Scan the listing below and copy each line holding the word "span".

....

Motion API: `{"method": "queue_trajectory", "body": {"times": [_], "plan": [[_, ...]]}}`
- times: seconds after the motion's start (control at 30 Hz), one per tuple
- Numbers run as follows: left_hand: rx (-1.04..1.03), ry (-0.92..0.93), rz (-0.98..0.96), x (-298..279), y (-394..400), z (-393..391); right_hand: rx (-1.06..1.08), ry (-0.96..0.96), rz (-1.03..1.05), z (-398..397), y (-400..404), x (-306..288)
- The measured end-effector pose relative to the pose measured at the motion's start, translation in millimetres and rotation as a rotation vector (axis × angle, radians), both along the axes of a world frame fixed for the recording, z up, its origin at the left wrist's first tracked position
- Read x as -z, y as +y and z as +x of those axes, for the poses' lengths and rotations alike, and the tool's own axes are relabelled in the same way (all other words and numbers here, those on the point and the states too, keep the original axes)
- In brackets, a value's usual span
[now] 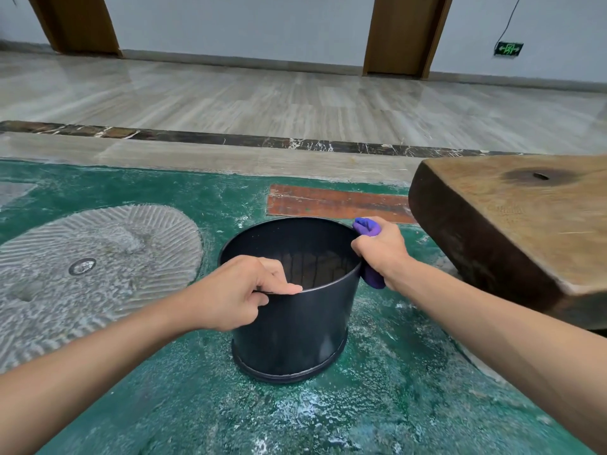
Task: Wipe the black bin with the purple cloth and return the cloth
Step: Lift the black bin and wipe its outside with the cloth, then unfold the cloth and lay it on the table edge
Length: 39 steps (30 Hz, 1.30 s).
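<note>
A round black bin stands upright on the worn green floor in the middle of the view, its inside dark with nothing visible in it. My left hand pinches the bin's near left rim, thumb on the inside. My right hand grips a bunched purple cloth and presses it against the bin's right rim. Part of the cloth sticks out above my fist and part hangs below it along the outer wall.
A thick dark wooden block sits close to the right of the bin. A grey ridged millstone is set in the floor at the left. A red-brown strip lies behind the bin. Marble floor and brown door frames are beyond.
</note>
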<state>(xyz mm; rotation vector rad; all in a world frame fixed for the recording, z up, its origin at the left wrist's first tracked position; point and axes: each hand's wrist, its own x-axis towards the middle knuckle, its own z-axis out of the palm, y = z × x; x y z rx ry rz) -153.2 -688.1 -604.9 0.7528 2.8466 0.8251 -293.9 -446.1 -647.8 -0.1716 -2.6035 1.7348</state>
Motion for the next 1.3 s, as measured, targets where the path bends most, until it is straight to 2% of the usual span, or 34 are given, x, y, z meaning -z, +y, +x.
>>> {"method": "queue_trajectory", "body": {"times": [0.17,0.4,0.53,0.63,0.73,0.8,0.83,0.93,1.1,1.23,1.3], "plan": [[0.023,-0.077,-0.012,0.0,1.4,0.2,0.018,0.004,-0.106,-0.3,1.2,-1.9],[0.071,-0.162,-0.034,-3.5,1.5,-3.9,0.042,-0.005,-0.372,3.7,11.2,-25.1],[0.136,-0.285,-0.128,-14.1,-0.4,-15.9,-0.004,-0.025,-0.462,-1.0,19.3,-53.0],[0.190,-0.325,-0.204,-28.9,-1.1,-40.5,-0.042,-0.068,-0.621,-5.4,18.9,-76.6],[0.059,-0.226,-0.013,-52.7,13.2,-71.2,-0.053,-0.152,-0.833,-3.1,15.9,-98.3],[-0.107,-0.156,0.183,-79.1,32.8,-91.3,-0.043,-0.223,-0.953,3.9,13.8,-120.1],[-0.180,-0.188,0.292,-96.4,44.1,-98.9,-0.041,-0.250,-1.019,9.2,12.9,-134.2],[-0.271,-0.443,0.556,-159.1,76.6,-110.1,-0.066,-0.302,-1.124,29.4,18.8,-194.5],[-0.314,-0.544,0.693,-266.1,111.2,-95.1,-0.187,-0.370,-1.197,55.4,32.1,-317.6],[-0.359,-0.489,0.658,-370.5,129.0,-84.7,-0.101,-0.395,-1.184,71.7,49.8,-426.7],[-0.399,-0.420,0.614,-426.5,141.6,-77.8,0.035,-0.383,-1.163,78.8,60.8,-482.1]]}}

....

◆ **Solution to the exercise**
- In brackets, a value's usual span
Motion for the next 1.3 s, as measured, targets where the path bends most, until it is straight to 2% of the usual span, or 34 are given, x, y, z meaning -z, +y, +x.

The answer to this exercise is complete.